Lose five dress sizes in two minutes on my amazing Leave H&M And Go to M&S Instead Diet! That's right, I have discovered the secret to miracle slimming, and it is easy: you too can morph from a size 18 to a size 8, simply by shopping in a different place. Which is great if you want to be fooled into thinking that you're thinner, but not so handy if you just want to buy some clothes that fit.

I discovered this last week after I finally wore through the bum of my favourite jeans and had to face the shops. In H&M, I took a 10 and a 12 into the changing room. Big mistake. Huge. I had to get re-dressed and nip back into the shop twice before I learnt that, in H&M world, I am a size 18.

In case you're wondering, I'm 5ft 8in and exactly in the middle of my healthy Body Mass Index, so if I'm a size 18 then the fact that the same shop is selling adults' clothes in a UK size 4 is a little bit scary. Especially as they put the skinny sizes at the front of the racks and hide the bigger ones (18 was the largest) at the back so that big fat heifers like me have to wrestle for our enormous trousers.

Vintage dress patterns demonstrate that what we think of as standard sizes were significantly smaller in the 1950s and '60s; clothes have grown more generous to satisfy "customer optimism" around sizing. This is the case in Marks & Spencer, where I usually comfortably fit into a size 8. But we are not all like Bubbles Rothermere, who was said to have size 10 labels sewn into all her clothes (though surely anyone who saw her clothes-off could judge for himself).

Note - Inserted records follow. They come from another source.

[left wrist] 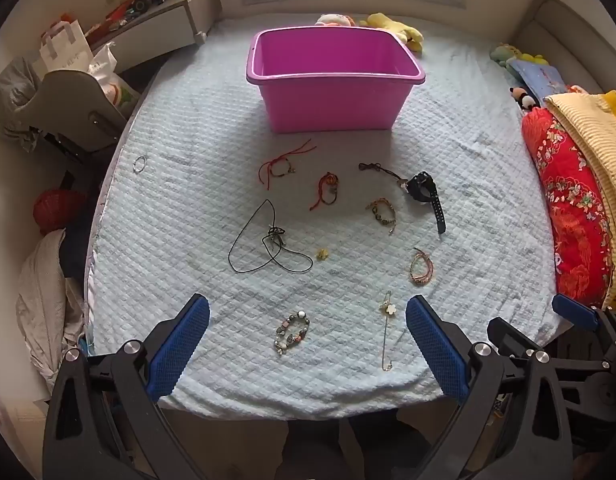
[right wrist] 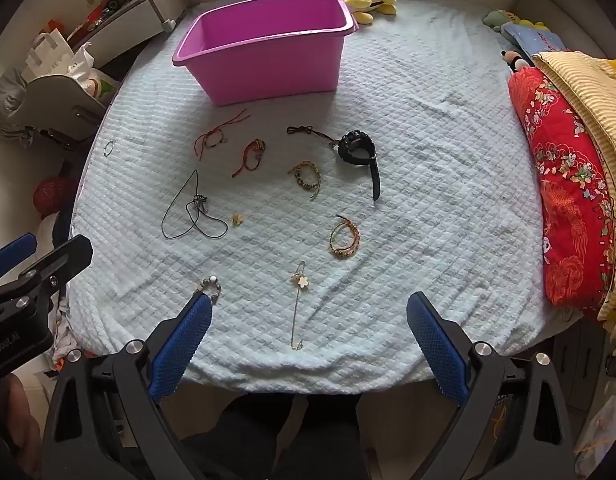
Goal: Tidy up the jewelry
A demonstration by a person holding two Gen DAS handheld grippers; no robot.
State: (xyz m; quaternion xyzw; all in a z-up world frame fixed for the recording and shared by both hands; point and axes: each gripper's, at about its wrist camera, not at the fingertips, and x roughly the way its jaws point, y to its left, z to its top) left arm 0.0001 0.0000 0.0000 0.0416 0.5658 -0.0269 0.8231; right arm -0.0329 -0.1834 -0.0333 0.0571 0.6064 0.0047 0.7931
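left gripper [left wrist: 308,320] spread, empty, over bed's near edge | right gripper [right wrist: 310,318] spread, empty | jewelry scattered mid-bed [left wrist: 488,208]: beaded bracelet [left wrist: 291,331] and flower pin [right wrist: 298,304] closest to edge, watch [right wrist: 360,152] farther | pink tub [left wrist: 332,80] empty at back, open bedding right of watch | no legible labels

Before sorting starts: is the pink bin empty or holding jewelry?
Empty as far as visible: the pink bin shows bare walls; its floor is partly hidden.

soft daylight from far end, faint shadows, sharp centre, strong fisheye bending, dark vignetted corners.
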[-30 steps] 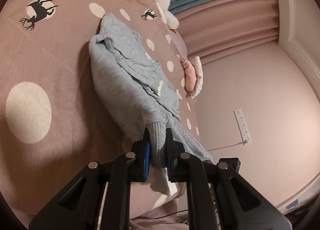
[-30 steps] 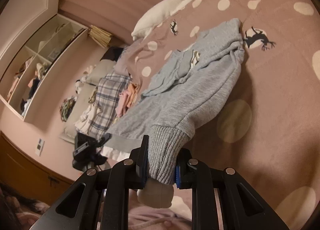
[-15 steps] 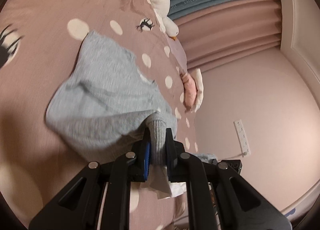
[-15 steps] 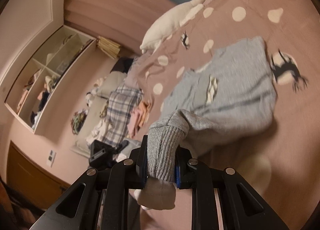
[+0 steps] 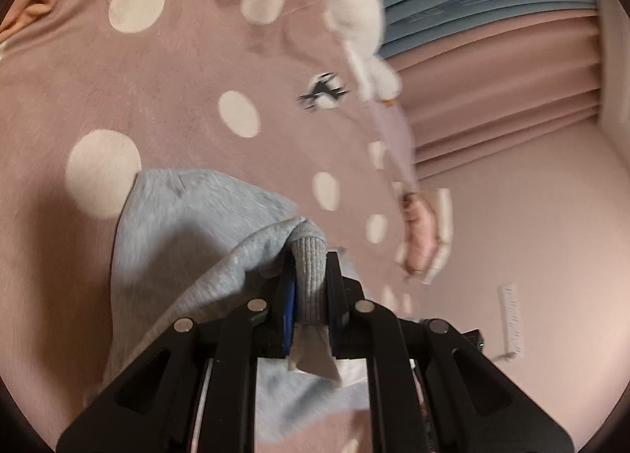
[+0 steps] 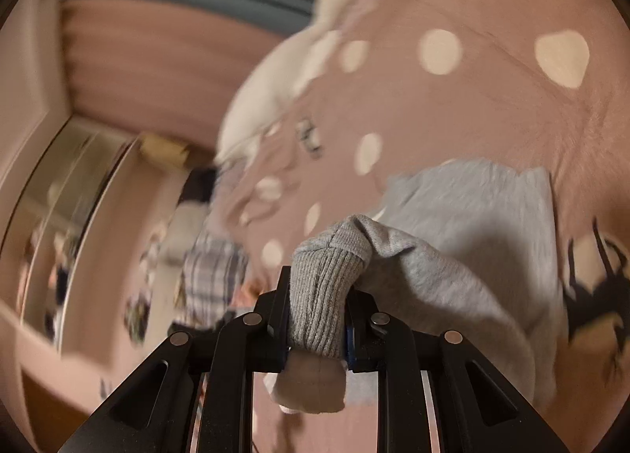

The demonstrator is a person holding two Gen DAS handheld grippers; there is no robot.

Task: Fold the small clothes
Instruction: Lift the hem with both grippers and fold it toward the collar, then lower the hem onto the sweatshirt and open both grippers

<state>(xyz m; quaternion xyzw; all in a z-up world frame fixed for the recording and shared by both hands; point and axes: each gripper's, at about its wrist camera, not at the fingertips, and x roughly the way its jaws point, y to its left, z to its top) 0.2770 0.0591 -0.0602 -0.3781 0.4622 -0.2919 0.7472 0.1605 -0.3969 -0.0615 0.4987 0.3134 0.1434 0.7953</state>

We just want to buy some trousers without having to try on every single pair in the shop.

So I went into Gap, where the clothes, as in men's shops, are measured in inches. The waist size on the trousers that fitted me was a good two inches smaller than I know my waist size to be, which proves that they are MIRACLE trousers! Or that an inch is not an inch on the British high street.

I have since learnt that inches vary in size for men, too (hem hem), and that blokes can also gain four inches around the waist between one shop and the next. At least clothes sizing is not purely a feminist issue.

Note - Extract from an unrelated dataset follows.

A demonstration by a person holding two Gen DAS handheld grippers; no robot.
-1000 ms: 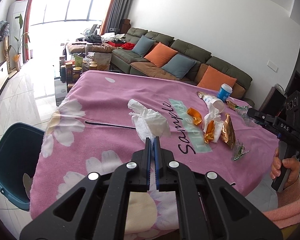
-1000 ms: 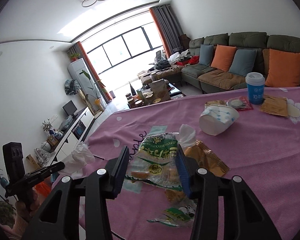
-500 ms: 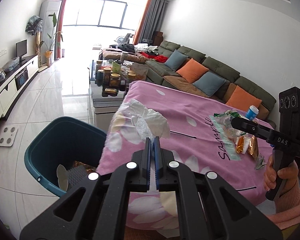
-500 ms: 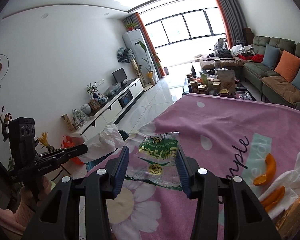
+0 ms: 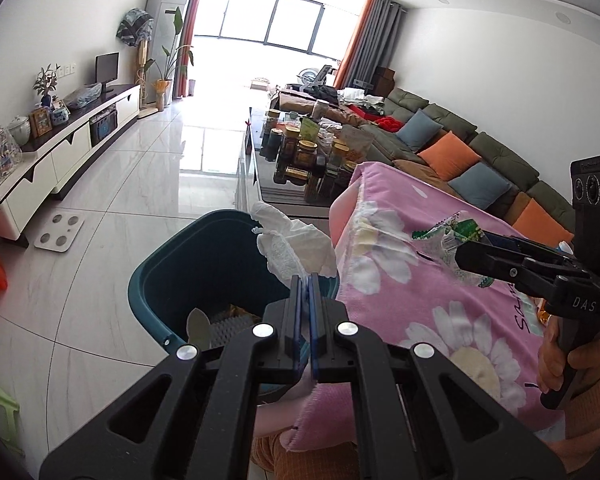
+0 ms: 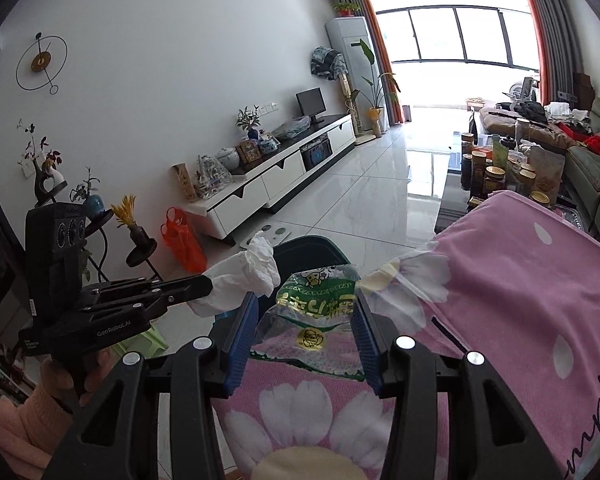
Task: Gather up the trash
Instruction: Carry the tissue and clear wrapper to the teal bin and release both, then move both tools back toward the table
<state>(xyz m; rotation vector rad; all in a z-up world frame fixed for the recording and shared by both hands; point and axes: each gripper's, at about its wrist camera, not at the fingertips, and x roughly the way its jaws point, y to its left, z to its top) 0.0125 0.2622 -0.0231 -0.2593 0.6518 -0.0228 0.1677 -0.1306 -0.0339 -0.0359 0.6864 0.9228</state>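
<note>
1. The left tool (image 5: 305, 280) has its jaws pressed together on a crumpled white tissue (image 5: 296, 242), which hangs out past the fingertips above the teal bin (image 5: 168, 264) on the floor.
2. The right tool (image 6: 306, 332) pinches a clear snack wrapper with green print (image 6: 316, 312); the blue pads stand apart at the wrapper's width and press on its two sides. It hangs over the corner of the counter (image 6: 520, 300), which is draped in a pink flowered cloth, with the bin just beyond that corner.
3. The right wrist view shows the left tool reaching in from the left with the tissue at its tip, near the bin's rim. The left wrist view shows the right tool reaching in from the right with the wrapper, over the counter's edge.
4. Done so far, by my reading: both pieces are lifted off the counter and carried towards the bin. The bin already holds some scraps at its bottom.
5. Left to do: neither piece is released yet. The tissue looks ready to drop; the wrapper seems to need a little more travel to clear the counter's corner.
6. How much trash remains on the counter cannot be judged, since most of its top lies outside both views.
</note>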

What it is, though, is insulting. It's an insult that clothes for minuscule people are easier to buy on the high street than clothes for a healthy BMI; and it's an insult that shops waste so much of our time because they can't be bothered to learn what an inch is.

Among others, two measurable problems exist in Britain today: 1) high street shops are struggling to attract customers; and 2) young people suffer from body anxieties and often think they're fatter, or thinner, than they are. It wouldn't take a miracle to address both of them. For your next trick, Mary Portas, please give tape measures to shops.